**EXERCISE BRIEF:**
When the line containing "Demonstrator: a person" is found in the data below, copy it and each line after it through the line containing "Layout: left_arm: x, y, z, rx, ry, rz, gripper", exactly and with no others.

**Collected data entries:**
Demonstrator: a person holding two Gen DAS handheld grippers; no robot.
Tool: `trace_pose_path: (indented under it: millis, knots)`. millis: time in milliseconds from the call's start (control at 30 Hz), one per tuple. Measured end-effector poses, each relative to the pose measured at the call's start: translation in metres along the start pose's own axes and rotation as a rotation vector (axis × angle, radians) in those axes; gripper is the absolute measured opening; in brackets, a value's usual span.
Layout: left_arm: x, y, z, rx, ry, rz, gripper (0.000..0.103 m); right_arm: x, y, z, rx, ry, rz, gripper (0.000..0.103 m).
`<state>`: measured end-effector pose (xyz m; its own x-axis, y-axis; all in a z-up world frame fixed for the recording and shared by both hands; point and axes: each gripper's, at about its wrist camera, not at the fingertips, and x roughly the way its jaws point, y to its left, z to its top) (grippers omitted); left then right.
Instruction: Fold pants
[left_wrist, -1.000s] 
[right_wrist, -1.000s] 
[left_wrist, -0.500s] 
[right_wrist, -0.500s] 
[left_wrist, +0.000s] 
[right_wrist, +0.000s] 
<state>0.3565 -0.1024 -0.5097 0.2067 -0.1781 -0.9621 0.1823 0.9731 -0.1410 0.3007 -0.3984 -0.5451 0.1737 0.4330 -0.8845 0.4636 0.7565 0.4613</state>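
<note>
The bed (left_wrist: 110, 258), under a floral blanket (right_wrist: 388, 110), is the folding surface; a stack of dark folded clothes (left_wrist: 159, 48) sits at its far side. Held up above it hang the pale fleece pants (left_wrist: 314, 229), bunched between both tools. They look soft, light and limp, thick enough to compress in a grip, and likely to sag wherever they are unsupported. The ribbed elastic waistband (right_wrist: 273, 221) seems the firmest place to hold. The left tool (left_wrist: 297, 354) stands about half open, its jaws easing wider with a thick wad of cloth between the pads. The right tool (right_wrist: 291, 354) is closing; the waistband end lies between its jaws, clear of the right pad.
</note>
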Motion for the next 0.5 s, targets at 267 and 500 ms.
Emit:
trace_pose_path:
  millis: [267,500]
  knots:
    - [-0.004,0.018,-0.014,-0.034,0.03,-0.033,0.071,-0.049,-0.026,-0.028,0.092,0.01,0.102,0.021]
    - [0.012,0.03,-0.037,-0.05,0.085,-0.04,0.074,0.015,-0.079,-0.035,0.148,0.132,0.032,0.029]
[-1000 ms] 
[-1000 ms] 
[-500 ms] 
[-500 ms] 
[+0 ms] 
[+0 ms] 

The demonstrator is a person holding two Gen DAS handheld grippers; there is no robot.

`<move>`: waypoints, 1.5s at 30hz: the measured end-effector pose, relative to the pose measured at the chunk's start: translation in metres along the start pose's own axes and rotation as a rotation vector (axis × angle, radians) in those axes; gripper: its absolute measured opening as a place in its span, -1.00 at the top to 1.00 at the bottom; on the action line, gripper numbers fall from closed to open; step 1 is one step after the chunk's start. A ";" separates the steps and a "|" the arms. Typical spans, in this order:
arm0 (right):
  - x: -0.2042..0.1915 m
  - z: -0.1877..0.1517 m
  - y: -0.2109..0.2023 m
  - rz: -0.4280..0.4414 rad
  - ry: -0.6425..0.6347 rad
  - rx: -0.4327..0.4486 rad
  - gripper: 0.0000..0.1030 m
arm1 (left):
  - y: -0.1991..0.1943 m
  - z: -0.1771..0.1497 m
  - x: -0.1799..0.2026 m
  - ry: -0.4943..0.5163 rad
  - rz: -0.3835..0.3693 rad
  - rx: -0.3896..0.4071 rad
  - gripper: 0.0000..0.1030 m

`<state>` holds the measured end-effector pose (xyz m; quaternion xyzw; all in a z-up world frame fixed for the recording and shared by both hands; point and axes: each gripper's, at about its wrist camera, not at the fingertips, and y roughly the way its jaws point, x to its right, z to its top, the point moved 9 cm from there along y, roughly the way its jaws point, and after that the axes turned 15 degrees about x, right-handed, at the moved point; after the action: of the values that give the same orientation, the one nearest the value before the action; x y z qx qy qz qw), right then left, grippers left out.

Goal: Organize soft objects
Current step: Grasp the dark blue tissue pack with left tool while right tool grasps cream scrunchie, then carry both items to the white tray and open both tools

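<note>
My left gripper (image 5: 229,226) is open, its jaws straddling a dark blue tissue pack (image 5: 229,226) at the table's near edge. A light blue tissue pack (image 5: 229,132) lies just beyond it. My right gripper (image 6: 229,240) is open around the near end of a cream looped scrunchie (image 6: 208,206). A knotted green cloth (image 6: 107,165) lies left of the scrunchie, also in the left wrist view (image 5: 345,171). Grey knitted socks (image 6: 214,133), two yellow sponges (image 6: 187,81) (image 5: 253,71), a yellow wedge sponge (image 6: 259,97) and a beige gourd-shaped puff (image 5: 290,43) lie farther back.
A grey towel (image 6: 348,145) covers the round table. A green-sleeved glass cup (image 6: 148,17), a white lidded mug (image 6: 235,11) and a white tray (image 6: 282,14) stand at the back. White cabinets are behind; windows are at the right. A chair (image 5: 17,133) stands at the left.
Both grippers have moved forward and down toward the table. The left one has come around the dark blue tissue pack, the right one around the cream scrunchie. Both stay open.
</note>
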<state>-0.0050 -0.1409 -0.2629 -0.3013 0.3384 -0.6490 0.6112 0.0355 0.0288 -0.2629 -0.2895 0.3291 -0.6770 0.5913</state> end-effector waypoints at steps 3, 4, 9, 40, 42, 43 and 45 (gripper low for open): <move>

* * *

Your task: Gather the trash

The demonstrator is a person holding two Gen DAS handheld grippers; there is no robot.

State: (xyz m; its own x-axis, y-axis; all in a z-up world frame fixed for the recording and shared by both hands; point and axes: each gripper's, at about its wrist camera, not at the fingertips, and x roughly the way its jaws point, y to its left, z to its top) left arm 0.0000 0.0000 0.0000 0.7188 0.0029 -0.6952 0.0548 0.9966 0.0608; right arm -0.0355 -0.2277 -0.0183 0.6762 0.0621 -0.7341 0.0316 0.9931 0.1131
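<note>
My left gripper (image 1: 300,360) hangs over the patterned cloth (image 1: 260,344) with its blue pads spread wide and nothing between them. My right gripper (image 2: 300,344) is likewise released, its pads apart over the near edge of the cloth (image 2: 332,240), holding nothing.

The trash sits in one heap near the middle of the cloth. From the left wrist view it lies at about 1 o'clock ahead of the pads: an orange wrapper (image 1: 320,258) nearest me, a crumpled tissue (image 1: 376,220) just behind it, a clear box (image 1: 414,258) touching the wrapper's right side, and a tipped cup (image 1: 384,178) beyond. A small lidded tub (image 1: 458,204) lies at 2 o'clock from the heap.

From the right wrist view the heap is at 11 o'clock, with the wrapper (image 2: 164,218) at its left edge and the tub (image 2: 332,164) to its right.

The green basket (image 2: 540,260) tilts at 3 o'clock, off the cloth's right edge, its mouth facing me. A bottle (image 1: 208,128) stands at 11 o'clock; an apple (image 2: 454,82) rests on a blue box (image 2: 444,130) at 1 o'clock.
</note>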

**EXERCISE ANSWER:**
Demonstrator: a person holding two Gen DAS handheld grippers; no robot.
Tool: `trace_pose_path: (indented under it: millis, knots)`. millis: time in milliseconds from the call's start (control at 30 Hz), one per tuple. Measured end-effector poses, each relative to the pose measured at the call's start: translation in metres along the start pose's own axes and rotation as a rotation vector (axis × angle, radians) in those axes; gripper is the absolute measured opening; in brackets, a value's usual span.
Layout: left_arm: x, y, z, rx, ry, rz, gripper (0.000..0.103 m); right_arm: x, y, z, rx, ry, rz, gripper (0.000..0.103 m).

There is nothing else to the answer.